Now I say, “I teach, I exercise and I get arrested”. You know that’s kind of like what my life’s come down to. I don’t have work to worry about. I don’t have other people that I have to worry about their health all the time, like my own children or grand children. I love that my free time now allows me a lot more prayer time. I find the more that I try to be centered in prayer the more I feel called to contribute to the healing of humanity.
I need a strong faith-base from which to do my actions. I do it from a biblical basis, the bible says “serve the poor” over forty times. It doesn’t talk about abortion, or it doesn’t talk about homosexuality, it talks about serving the poor.

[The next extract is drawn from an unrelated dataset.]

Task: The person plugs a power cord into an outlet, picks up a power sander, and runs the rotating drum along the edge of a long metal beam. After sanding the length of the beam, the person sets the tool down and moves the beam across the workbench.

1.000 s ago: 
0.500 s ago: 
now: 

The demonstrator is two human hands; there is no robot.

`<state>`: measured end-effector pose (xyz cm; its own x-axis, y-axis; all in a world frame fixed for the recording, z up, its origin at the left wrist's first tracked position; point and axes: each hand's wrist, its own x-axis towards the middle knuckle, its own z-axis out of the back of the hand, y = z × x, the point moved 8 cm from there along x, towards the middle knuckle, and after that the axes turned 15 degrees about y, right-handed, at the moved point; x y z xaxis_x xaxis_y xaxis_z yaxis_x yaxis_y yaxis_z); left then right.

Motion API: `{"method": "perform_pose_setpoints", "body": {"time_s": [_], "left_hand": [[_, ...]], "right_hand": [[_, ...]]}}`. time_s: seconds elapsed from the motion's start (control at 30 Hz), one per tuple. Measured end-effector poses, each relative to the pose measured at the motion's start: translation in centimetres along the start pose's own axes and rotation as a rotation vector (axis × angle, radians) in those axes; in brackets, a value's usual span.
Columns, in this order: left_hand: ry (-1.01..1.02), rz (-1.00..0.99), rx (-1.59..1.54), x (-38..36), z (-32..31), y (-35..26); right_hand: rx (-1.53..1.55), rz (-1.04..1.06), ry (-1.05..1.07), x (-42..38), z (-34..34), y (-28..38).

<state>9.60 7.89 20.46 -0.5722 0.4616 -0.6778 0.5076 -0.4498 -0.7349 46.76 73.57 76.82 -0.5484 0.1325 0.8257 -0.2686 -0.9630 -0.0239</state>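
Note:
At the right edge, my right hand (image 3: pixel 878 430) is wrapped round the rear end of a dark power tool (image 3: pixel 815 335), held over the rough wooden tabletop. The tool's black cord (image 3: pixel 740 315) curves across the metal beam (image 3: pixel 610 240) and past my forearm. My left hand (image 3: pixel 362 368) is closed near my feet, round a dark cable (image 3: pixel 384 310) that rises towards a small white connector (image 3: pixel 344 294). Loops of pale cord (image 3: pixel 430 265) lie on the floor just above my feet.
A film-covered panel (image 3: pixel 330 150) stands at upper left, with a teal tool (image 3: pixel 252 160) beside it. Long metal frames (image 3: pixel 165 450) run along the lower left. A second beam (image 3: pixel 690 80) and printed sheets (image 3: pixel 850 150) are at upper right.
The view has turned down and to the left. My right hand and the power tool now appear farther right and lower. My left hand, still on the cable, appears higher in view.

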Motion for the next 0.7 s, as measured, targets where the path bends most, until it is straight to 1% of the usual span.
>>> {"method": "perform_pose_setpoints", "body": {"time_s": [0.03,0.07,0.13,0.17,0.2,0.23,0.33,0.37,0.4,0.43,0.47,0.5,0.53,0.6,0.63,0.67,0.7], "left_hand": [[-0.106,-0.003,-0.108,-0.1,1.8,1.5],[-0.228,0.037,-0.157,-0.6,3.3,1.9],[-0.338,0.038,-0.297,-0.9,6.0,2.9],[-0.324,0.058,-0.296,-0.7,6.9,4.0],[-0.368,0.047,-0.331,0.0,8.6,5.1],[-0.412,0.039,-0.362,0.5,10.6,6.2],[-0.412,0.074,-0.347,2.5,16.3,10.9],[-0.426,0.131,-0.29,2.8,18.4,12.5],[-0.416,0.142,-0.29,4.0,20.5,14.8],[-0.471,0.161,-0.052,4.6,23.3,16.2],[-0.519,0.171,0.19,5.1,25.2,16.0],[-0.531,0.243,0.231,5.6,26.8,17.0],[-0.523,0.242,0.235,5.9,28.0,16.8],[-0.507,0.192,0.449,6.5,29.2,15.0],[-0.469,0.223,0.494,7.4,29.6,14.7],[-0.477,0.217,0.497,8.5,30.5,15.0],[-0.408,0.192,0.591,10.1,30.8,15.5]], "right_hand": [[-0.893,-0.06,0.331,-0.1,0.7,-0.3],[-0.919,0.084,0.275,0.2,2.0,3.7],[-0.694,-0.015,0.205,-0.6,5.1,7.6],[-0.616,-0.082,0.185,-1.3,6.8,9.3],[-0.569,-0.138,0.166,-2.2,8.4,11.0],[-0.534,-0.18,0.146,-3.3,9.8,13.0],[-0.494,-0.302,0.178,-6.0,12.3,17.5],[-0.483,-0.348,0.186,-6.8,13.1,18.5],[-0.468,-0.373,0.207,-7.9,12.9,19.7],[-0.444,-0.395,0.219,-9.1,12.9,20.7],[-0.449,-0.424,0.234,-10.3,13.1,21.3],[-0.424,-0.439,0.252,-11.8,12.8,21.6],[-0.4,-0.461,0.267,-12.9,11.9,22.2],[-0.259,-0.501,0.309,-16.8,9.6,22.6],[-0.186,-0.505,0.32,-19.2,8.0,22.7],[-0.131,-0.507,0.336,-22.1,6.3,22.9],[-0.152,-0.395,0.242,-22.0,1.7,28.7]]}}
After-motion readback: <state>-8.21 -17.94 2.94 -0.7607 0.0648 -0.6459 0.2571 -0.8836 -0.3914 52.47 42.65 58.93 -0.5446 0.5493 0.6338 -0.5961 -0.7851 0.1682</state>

So my sense is that every action I do is my effort to move to make the world a more equal place.
Laur and I, every other week, stand on a corner in Philadelphia with our sign that says “Get out of Iraq!” and before that we called ourselves Jews for Justice, and I’m fifty percent of Jews for Justice, where we said “Get out of occupied Palestine” because we feel strongly about that whole issue. We’re a couple that prays every day together, that our lives continue to contribute to the healing of humanity and we know that that includes that we be joyful people that we be happy people.
We don’t pray in order to protest, we protest in order to pray. I want the luxury of prayer and play and drink and laughter for everybody and somehow the world has not been evenly distributed and we need to keep working to having that happen. About ten years ago my therapist helped me see that I really was not basically an activist, I was really a contemplative, so now I’m back to daily mass and that’s been a lot of years, enough for my husband to say, “Jeez why don’t you become a nun?”, and I say “Oh well that wasn’t helping me be holy Laur, you’re helping me be holy, you’re better at that.”